Together the band takes this music to a unique place where psych-heaviness and ethereal-wisp combine in a way that hasn’t necessarily been heard like this before. Symmetry Somewhere is a head-bobbing, mind-bender of an album that was recorded in Nashville, and could pass for folk in its quieter moments, but is still loud enough to piss off neighbors by blowing off their doors. ​

Tabah encourages listener interpretations rather than trying to define them. Self-described as a blank and meaningless canvas, Tabah continues to be eternally grateful for the ways people have perceived them so far, and believe that this album will finally allow listeners to get a sense of what they are really going for in their music. ​

So far, it’s made a lot of sense for the Minneapolis NPR-affiliate, 89.3 The Current, which has consistently supported Tabah since the band’s first EP release in 2015, giving the single heavy rotation and naming it one of the best local tracks of the year. The resultant sell-out crowds at Tabah’s hometown venue, the famed 7th St Entry, have only further cemented the group as a must-see live act in the city; a mystifying, haunting, soulful experience that will now go national with the release of the new album, and tours to follow.

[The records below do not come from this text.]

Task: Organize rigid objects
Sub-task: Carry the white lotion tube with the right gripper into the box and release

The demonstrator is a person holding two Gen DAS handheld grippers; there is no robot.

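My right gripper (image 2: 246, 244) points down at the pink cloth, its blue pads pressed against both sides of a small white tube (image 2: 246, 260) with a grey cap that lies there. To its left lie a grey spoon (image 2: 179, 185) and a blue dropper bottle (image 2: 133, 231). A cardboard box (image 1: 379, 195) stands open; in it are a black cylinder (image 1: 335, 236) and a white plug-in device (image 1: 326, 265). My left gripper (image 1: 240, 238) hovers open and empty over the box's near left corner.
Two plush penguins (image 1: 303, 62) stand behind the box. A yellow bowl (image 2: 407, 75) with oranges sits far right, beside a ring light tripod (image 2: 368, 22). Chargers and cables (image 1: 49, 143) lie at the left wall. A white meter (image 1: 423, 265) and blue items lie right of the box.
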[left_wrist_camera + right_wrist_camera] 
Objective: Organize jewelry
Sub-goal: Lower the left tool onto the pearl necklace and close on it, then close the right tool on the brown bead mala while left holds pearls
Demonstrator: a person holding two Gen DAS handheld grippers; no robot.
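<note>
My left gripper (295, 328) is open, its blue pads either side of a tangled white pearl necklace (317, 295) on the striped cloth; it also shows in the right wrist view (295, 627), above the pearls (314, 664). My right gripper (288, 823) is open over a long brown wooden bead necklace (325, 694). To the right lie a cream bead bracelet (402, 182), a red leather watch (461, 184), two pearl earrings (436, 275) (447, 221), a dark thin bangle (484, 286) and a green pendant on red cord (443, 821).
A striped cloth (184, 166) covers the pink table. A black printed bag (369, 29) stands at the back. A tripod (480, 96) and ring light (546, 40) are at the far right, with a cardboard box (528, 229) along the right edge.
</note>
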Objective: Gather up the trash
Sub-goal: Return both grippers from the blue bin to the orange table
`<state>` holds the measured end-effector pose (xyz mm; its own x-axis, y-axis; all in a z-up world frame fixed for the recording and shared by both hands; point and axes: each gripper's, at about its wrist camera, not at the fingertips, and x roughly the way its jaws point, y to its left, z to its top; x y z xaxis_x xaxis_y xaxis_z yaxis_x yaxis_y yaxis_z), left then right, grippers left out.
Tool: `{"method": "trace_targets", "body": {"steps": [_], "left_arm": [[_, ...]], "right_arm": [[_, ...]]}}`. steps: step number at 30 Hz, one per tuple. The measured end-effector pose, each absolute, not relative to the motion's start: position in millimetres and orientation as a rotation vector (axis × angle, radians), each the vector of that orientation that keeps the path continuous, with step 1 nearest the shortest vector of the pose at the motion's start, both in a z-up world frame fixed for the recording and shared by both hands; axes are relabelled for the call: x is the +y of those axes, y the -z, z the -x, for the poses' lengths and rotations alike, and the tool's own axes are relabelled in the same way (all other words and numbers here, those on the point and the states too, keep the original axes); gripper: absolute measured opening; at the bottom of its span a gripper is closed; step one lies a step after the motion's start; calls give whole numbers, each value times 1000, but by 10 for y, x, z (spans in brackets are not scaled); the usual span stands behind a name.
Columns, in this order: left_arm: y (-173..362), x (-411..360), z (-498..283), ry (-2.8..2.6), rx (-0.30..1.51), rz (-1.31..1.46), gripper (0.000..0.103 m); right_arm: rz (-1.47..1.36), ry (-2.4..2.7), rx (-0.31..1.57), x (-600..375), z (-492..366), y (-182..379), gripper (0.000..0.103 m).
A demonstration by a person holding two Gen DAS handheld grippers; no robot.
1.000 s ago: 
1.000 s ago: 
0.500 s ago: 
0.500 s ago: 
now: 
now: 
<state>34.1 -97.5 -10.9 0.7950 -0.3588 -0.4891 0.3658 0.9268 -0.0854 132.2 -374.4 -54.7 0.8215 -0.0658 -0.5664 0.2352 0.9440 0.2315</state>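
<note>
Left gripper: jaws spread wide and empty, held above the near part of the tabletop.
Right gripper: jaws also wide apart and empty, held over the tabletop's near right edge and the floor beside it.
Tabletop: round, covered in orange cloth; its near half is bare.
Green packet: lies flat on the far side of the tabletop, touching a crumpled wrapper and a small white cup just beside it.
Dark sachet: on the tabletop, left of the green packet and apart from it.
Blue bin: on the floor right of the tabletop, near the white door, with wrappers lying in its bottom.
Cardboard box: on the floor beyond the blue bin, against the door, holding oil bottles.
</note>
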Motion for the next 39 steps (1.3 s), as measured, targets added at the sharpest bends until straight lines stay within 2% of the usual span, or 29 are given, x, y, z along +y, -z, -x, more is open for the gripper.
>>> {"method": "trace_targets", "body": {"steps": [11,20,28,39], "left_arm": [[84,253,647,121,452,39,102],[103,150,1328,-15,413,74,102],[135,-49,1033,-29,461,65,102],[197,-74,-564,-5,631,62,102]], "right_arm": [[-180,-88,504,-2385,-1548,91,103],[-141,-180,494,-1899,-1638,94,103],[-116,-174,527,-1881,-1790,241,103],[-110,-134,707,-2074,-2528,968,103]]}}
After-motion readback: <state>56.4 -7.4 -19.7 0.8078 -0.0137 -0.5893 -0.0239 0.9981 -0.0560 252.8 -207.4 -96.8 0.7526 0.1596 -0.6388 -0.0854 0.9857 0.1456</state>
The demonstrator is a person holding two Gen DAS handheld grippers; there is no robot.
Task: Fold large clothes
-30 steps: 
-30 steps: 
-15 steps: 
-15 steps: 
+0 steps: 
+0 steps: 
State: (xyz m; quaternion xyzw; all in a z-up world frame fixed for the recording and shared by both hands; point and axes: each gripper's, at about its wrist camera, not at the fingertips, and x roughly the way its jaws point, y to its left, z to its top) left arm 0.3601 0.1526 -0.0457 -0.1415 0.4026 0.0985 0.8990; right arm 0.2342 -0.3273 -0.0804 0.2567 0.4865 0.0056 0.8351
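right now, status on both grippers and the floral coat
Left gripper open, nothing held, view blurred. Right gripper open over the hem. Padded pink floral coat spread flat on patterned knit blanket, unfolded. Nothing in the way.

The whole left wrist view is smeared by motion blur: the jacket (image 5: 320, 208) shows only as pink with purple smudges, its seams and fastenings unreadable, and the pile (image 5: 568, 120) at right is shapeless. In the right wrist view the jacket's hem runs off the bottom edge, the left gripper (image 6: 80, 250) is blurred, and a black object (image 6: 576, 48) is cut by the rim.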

The first single from Symmetry Somewhere is “Curtain Call,” an ironic choice for a beginning, but one that has actually been a part of the band’s set since the start. An earlier version of the song appeared on Tabah’s debut EP, but owing to the four-headed monster (or many-armed Buddha?) that is Tabah, the song has become something else over time. ​

Now that Symmetry Somewhere is completed, the members of Tabah continue to seek – personally and also professionally – through their visceral ability to connect in meaningful ways with their rapidly expanding audience. Now they have the tangible result of this pursuit. As for what can’t yet be physically grasped, it’s still waiting for us to discover. It might be Earthy. It’s definitely out there.